On 21 June 2016, the EU Member States reached a consensus on an amended text of the Anti-Tax Avoidance Directive (“ATAD”). The aim of the directive building on BEPS recommendations is to shut off major areas of aggressive tax planning. ATAD applies to all taxpayers that are subject to corporate tax in the EU. The implementation of the ATAD will lead to changes in corporate income tax rules, although the directive only sets the minimum standards for Member States.
The initial proposal set out six anti-avoidance measures but only five of them were accepted to the final draft Directive. The new anti-tax avoidance provisions are:
- Limitations on deductibility of interests. This rule limits the deduction of net interest costs to the higher of (i) 30% of the taxpayer’s EBITDA and (ii) EUR 3 million. The rule does not distinguish between third party and related party interest expense. In the current Finnish interest deduction limitation system, the respective thresholds are 25% and EUR 0.5 million; however the restrictions only apply to related party interest expenses.
- Exit taxation. The aim of exit taxation is to prevent companies from re-locating assets purely to avoid taxation. The scope of these provisions includes transfers of assets between head offices and permanent establishments, and transfers of tax residence.
- General anti-abuse rule (GAAR). GAAR allows for tax authorities to ignore a non-genuine arrangement that has been conducted for the main purpose or one of the main purposes of obtaining tax advantage that defeats the object or purpose of applicable tax law. The wording of the GAAR corresponds to the wording of the general anti-abuse rule of the 2015 amendment to the EU Parent Subsidiary Directive.
- Controlled foreign company (CFC) rules. CFC rules are laid down to prevent profit shifting from parent companies in high tax countries to controlled subsidiaries in no or low tax countries.
- Framework to tackle hybrid mismatches. Hybrid mismatches are situations in which an entity is qualified differently in two Member States. The rules also apply to hybrid mismatches caused by a different legal characterization of a financial instrument. In addition, the EU Council requests the European Commission to put forward a proposal for hybrid mismatches with non-EU countries by October 2016.
Deductibility of interests topical in Finland
Of these five measures, interest deductions are the most topical question in Finnish taxation since the Finnish Supreme Administrative Court issued two important new precedents in May 2016. In both rulings the deductibility of interest expense resulting from an intra-group sale of shares was denied from a Finnish branch. The impact of these rulings on acquisitions where debt is pushed down to Finnish limited liability company (acquisition vehicle) remains to be seen. The Finnish Tax Administration is currently reviewing several debt push down arrangements.

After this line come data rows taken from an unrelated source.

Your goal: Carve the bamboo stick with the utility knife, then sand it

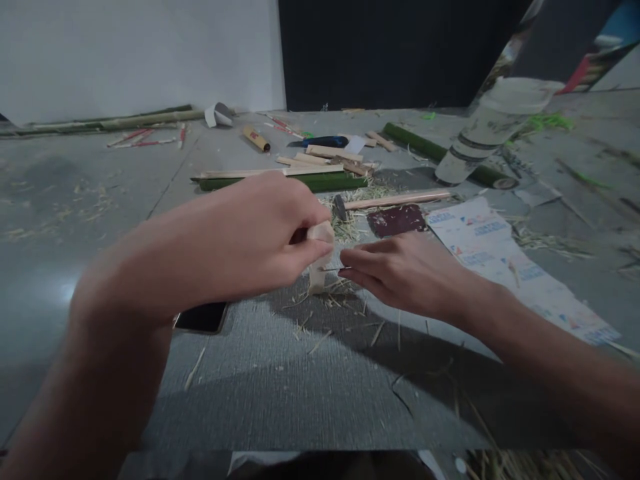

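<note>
Cream-coloured, a short strip (317,277) is standing roughly upright over the grey surface (225,387), between the two hands. The left hand (265,233) is pinching its upper end between thumb and curled fingers. The right hand (400,272) is pinching a thin rod (334,269) that is pointing at the strip's side; whether it is touching, I cannot tell. Straw scraps (377,333) are lying around. Beyond, a hammer (395,201) is lying near a dark red sheet (397,221), printed paper (500,257) is spreading rightward, and a translucent cup (493,137) is standing farther off.
</note>
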A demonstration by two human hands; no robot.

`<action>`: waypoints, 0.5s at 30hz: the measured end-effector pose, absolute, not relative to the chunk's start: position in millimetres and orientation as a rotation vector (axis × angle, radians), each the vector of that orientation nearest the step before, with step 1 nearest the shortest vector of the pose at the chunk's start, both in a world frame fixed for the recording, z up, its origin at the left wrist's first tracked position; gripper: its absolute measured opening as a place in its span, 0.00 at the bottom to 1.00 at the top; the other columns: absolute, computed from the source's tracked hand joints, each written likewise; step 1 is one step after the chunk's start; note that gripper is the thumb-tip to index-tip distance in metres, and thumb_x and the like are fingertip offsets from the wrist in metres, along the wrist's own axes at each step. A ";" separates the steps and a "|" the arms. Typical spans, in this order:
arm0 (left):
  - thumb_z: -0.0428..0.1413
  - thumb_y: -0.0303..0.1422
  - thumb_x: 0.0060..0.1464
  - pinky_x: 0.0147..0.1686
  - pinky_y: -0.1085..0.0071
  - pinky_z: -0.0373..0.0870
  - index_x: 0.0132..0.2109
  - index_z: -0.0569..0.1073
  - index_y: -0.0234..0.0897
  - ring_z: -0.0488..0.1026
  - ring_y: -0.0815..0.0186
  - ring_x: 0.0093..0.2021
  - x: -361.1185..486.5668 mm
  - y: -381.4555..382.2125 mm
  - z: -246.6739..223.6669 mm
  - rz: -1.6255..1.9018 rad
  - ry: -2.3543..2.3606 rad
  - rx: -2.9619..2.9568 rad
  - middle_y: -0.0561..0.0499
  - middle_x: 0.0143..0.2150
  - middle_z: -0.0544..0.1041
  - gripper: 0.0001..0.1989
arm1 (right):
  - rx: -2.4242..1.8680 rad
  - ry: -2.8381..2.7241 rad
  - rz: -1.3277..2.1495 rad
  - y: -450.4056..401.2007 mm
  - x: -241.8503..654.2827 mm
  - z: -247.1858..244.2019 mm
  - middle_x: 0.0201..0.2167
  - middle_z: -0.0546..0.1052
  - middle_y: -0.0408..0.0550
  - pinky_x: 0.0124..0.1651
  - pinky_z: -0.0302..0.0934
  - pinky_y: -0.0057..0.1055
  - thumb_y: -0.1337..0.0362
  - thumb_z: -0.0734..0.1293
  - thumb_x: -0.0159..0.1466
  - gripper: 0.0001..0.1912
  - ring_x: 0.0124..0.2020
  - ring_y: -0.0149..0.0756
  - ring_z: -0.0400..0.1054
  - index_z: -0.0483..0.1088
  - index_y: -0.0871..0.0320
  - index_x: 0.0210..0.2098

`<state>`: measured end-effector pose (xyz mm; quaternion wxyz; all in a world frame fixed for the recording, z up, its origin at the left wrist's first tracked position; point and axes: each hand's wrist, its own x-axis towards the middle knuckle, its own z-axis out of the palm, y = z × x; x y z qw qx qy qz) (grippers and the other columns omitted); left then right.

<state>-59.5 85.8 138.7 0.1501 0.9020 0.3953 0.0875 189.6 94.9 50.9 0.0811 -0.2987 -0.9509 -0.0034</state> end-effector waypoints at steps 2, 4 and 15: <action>0.54 0.36 0.67 0.24 0.64 0.44 0.23 0.61 0.38 0.48 0.72 0.19 -59.8 86.2 138.8 0.227 1.142 2.580 0.56 0.20 0.56 0.22 | -0.892 -2.840 0.029 94.9 188.5 50.1 0.28 0.75 0.44 0.29 0.35 0.39 0.56 0.57 0.78 0.17 0.20 0.31 0.53 0.70 0.55 0.37; 0.54 0.37 0.67 0.25 0.63 0.44 0.23 0.61 0.38 0.48 0.71 0.19 -60.4 87.2 138.3 0.212 1.161 2.564 0.56 0.20 0.55 0.22 | -0.892 -2.835 0.067 95.1 187.4 50.7 0.27 0.75 0.44 0.29 0.36 0.39 0.55 0.56 0.78 0.17 0.20 0.32 0.53 0.69 0.55 0.37; 0.55 0.36 0.65 0.19 0.66 0.43 0.22 0.61 0.38 0.49 0.73 0.16 -58.3 86.1 141.8 0.272 1.139 2.555 0.57 0.17 0.56 0.22 | -0.952 -2.866 0.120 93.7 183.3 55.9 0.26 0.74 0.45 0.29 0.38 0.38 0.57 0.56 0.78 0.17 0.20 0.32 0.55 0.70 0.55 0.38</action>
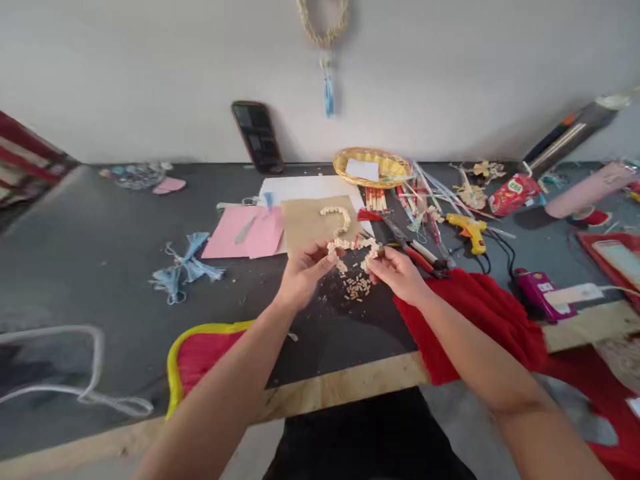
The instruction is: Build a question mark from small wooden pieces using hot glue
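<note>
Spanning left hand [306, 272] to right hand [400, 273] — cream strand [367, 244], pinched

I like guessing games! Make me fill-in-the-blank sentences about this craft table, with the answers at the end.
1. The left hand and right hand hold a beaded string, so ____ hands are on it.
2. The glue gun is coloured ____.
3. The phone is on the ____ side of the basket.
4. The fluffy cloth is coloured ____.

Answers: two; yellow; left; red
</note>
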`<control>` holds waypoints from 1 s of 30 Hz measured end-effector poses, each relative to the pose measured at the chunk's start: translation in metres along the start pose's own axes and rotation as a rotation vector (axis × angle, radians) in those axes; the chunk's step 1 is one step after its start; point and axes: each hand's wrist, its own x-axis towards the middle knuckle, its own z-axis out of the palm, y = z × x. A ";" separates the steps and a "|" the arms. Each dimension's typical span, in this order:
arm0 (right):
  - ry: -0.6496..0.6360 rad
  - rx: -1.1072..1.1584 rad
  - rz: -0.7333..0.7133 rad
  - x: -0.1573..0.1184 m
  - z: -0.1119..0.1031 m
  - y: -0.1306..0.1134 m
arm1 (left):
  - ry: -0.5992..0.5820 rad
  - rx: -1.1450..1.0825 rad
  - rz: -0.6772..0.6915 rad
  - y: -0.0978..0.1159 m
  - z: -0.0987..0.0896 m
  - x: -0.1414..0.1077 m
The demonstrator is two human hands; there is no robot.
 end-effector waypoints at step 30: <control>0.039 -0.051 -0.048 -0.005 0.004 0.000 | 0.065 0.124 -0.087 0.002 0.007 -0.003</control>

Currently debt push-down arrangements, including branches, are not advisable without applying for a preliminary ruling in advance – even if at all. The use of limited liability acquisition vehicles and debt push down should be carefully planned in future acquisitions. As for prior arrangements, companies should examine their existing structures and re-evaluate tax risks case by case.

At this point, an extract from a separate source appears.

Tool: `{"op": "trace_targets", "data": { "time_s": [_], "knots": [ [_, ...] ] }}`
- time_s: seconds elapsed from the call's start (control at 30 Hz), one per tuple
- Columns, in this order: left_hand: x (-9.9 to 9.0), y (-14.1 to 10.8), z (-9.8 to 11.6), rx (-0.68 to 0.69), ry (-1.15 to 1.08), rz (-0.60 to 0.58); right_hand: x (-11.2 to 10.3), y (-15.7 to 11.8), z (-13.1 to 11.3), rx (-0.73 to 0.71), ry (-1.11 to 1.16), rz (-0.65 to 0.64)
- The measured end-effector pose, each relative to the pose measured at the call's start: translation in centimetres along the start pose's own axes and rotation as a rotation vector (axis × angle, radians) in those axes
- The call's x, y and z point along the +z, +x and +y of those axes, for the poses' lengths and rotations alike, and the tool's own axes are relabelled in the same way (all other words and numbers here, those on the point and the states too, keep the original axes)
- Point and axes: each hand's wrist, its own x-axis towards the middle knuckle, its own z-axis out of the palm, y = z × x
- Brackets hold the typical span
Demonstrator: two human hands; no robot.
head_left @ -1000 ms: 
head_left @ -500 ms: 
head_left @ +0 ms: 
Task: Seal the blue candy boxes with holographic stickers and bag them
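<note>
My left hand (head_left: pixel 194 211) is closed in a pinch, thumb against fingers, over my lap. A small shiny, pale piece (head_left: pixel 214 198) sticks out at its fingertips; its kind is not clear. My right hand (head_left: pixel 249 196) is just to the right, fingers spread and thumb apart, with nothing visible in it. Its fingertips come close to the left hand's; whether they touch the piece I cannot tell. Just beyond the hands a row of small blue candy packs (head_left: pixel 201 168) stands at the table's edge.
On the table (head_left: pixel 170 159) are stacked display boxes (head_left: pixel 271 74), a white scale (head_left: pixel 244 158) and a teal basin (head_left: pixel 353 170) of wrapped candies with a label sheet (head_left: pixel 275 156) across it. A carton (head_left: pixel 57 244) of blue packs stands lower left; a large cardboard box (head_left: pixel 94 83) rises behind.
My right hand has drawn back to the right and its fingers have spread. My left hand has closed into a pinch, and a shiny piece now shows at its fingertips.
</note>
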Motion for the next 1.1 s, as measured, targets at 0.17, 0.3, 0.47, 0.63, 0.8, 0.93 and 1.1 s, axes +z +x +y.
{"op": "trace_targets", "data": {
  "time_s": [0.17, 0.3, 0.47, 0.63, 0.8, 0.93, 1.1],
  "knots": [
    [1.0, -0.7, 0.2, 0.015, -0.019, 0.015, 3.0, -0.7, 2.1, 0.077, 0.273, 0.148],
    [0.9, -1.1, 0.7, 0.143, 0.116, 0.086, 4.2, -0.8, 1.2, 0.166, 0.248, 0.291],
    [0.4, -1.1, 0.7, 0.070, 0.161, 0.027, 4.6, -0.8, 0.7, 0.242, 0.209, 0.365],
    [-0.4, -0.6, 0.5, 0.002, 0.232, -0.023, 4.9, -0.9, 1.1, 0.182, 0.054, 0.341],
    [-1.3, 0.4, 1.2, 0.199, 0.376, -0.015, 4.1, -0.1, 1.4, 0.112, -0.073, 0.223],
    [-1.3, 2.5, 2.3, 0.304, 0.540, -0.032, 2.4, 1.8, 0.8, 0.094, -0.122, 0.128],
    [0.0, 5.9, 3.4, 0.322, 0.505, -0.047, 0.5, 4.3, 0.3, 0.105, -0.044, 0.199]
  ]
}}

The Member States, including Finland, have to implement the draft as of 1 January 2019. However, implementation of some of the measures may be further postponed and implementation of the interest deduction limitation rule can be postponed until OECD members agree on a minimum standard on the issue, but no later than 1 January 2024, provided the Member States already have equally effective national rules in place.
The rules of the ATAD merely set the minimum required standards. Member States may apply additional or more stringent provisions.